I attended a student nurse conference. I arrived 15 mins late as I got lost trying to find the entrance (typical) and when I got there, in a room full of possibly 60 people, I didn't recognise a single person from my course. That was until I saw two familiar faces of two lovely girls I met on the last study days at university for a research project that worked on mindfulness to help student nurses be more aware of their own feelings. If you ask me, these study days were so beneficial and should be available to all nurses, as the pressure of the job in itself can be so demanding on our mental health.
So before the conference started, they wanted to have an idea of the audience and funny enough, when they asked about who was a paediatric student nurse, I was the only one to put my hand up! (I wanted to hide)
I came into the conference having no idea about the topics of discussion, still knackered from the 3 night shifts I had just finished the morning before. First theme totally surprised me, and it couldn't have been a better topic to start with. The guy introduced himself, he himself was a student nurse, if I remember correctly, studying to be a nursing associate. The title of the presentation: "bipolar and me", and yes, it was precisely about that. He explained his journey, the ups and downs. We touched a lot on the downs, depression, his attempts at commuting suicide, hospital admissions and generally how being bipolar affected his life, it was amazing and heavy! I was definitely sitting there taken aback by a lot of these discussions but never wanting to leave the room as he had warned prior to the presentation, should it be too much for some people. Another speaker who was totally amazing to listen to was a man who had fought cancer and has been in the remission phase for a period of time. His cancer funny enough wasn't caused by smoking, drinking or any bad habits but stress! Internalised stress! He had been in an abusive marriage 10 years prior to the diagnosis, it took that long for the cancer to develop, for him to acknowledge all the physical symptoms and go to the doctors about it. Internalised stress...
As you can see it was a full on day, and at the end, we had a bit of what we call in nursing "Schwartz round". A Schwartz round is where staff come together to discuss emotional and social challenges of caring for patients.
Schwartz rounds were created by Ken Schwartz in 1995. Ken Schwartz was diagnosed with lung cancer despite being a non-smoker and exercising regularly. During his fight, he realised that the human connection between patients and their caregivers was what mattered and made a bigger difference during his illness. He highlighted how compassion and small acts of kindness made "the unbearable, bearable". Days before his death, he founded the Schwartz Center to encourage the caregiver-patient relationships by ensuring patients received compassionate and human care but also ensured nurses got to express and talk about their experiences and struggles.

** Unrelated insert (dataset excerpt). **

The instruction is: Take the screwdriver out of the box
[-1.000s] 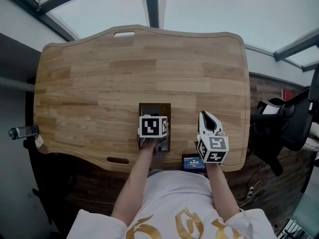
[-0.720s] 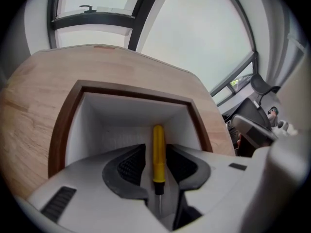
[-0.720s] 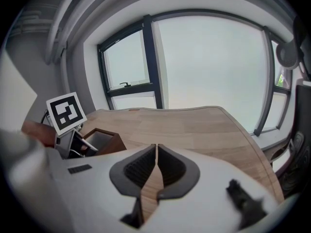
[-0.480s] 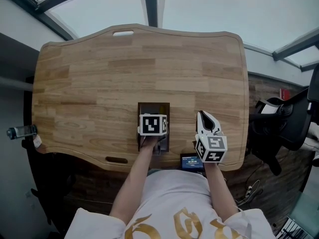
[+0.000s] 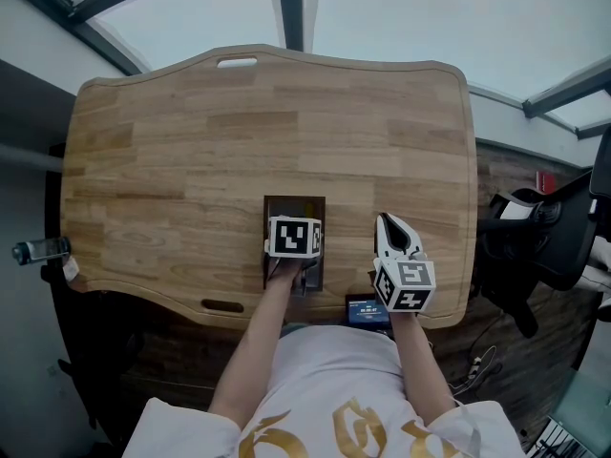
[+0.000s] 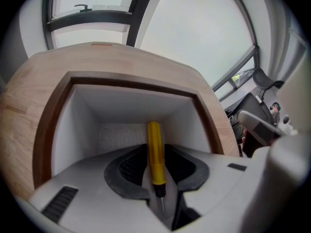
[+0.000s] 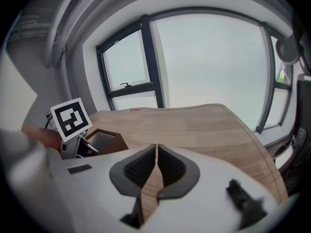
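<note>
Left gripper view: left gripper (image 6: 156,171) points steeply down into the box (image 6: 58,125). Its jaws are closing, one on each side of the screwdriver (image 6: 155,152), and the pads are not yet seen to bite.
Task item: screwdriver with a yellow handle, inside the white-walled box. The shaft end is nearest the camera and the handle reaches deeper in.
Right gripper: right gripper (image 7: 155,176) has its jaws drawn together on nothing. It hangs over the table (image 5: 191,132), right of the box, at the near edge.
Step in hand (judged): taking hold of the handle; the lift has not begun.
Handling advice: centre the handle across both pads and finish the squeeze before raising. Lift straight up, clear of the walls and rim. A smooth round handle may roll if pinched off-centre.
Head view only: shows the box's place, near the table's near edge at about mid-width, and a small lit screen (image 5: 368,310) beside the right gripper. The left gripper's marker cube covers the box mouth, so the screwdriver is not visible.
Left gripper view only: shows the screwdriver, the jaw gap and the box interior.
Right gripper view only: shows its own closed jaws, with the box's brown outside to the left.
</note>
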A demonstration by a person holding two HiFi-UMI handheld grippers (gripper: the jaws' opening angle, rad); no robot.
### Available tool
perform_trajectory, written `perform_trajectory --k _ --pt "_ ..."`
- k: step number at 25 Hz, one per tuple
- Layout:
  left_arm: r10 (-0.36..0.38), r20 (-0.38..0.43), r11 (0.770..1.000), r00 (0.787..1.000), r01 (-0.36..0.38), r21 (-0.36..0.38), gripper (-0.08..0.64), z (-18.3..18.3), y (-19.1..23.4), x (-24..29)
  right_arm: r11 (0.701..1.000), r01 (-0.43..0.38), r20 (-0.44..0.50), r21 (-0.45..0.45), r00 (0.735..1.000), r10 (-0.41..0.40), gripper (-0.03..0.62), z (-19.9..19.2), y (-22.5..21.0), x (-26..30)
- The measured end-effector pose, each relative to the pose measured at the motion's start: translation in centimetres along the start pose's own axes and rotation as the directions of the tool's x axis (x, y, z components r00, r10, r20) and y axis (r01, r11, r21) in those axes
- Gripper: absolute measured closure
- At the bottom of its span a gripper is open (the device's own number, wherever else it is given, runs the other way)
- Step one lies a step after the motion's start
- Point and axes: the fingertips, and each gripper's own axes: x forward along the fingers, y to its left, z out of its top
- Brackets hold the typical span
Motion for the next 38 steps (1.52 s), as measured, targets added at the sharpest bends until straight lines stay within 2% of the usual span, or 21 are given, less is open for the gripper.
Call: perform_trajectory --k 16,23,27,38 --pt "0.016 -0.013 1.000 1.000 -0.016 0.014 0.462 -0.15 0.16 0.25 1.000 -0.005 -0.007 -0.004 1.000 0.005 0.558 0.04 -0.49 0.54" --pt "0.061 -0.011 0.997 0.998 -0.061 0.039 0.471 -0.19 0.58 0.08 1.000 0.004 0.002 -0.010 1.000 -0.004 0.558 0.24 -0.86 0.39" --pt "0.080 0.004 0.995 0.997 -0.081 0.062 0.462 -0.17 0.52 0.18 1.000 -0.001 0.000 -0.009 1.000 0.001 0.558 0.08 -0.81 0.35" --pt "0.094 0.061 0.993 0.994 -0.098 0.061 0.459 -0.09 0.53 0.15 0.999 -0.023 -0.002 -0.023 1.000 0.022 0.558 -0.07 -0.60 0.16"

This Schwartz round was made a little different: we had 4 speakers describing some of their most personal stories in healthcare as patients themselves, and the little gestures that helped and others that not so much. For privacy purposes I am not able to discuss what was said in this session, however, I can discuss what I did say. For the first time, I spoke up... in a room of so many people.

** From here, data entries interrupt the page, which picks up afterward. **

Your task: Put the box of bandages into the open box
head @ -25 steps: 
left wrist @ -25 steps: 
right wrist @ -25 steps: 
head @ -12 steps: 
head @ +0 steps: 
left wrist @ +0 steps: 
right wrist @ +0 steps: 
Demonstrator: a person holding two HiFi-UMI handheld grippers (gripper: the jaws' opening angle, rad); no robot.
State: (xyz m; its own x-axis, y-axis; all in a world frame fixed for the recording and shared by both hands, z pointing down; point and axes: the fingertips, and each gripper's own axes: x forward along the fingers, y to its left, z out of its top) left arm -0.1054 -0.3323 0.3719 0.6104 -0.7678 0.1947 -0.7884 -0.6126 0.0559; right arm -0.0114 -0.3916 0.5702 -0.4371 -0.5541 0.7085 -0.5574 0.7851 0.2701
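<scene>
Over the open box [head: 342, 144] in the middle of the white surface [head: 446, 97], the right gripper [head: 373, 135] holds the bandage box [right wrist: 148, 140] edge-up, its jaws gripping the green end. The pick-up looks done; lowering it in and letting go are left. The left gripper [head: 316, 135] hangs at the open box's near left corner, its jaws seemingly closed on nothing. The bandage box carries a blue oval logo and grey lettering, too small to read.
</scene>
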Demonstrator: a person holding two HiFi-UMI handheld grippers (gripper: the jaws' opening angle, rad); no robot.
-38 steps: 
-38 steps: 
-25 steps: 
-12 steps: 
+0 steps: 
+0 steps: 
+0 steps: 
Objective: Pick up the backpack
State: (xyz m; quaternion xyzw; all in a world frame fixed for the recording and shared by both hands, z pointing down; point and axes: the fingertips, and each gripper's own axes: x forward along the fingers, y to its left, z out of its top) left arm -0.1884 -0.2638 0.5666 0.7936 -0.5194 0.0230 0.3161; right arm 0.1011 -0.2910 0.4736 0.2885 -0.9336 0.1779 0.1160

After hearing all these stories and so many people in the audience expressing their personal believes too, I decided to put my hand up and when asked to speak I simply said: "I totally resemble with Jonathan's (made up name) story. I, myself, tried to overdose long ago, to be honest I have never said this out loud, but when it did it happen, I witnessed probably the best and the worst of the healthcare services. I was made to feel judged by the lady that cannulated me, by constantly questioning me as to why I had done it, and that I was so beautiful and young that I could find any man I wanted to which my reply was that I didn't depend on any man for my happiness but I should depend on myself for it. After, I was seen by a doctor who was so attentive in the little things I said. I expressed to this doctor I was getting a headache from the noise in the waiting area outside and after half an hour, she came back to me to take me somewhere else where I had a bed and could rest whilst I waited for my blood test results. It was a small gesture to something I wasn't paying much attention to that she did recognise and made those hours in the hospital so much better."
As I was speaking up I could feel my face going red, my body heat increasing, trembling and my eyes somewhat watery. It wasn't easy, but I've always had the confidence to speak up about my story as I want to encourage others to do the same, never did I think I would be able to do it in front of so many people, some of which were so familiar from university including academic staff from placement. I was the last one to speak up, and after this, the most amazing and beautiful thing happened. One of the girls sitting next to me that I had met at the University study days, was writing something in her notepad, then she turns it to me and I read the most beautiful message (picture below). I gave her a massive hug as I was obviously so touched by the whole situation, and still am now as I am writing this. The point is, fight against your fears, speak up, spread awareness, there are so many people going through so many struggles, that it is things like this, that can sometimes make someone feel as if they are not alone. I had the courage to speak up in front of so many people, some of which support me in my nursing career, and despite how hard it was, I left feeling better than I had thought. Not going to lie, I was super emotional for the rest of the day, maybe because I was reliving certain experiences and doing something I never thought I could, yet, I don't regret one bit, if anything it has made me stronger.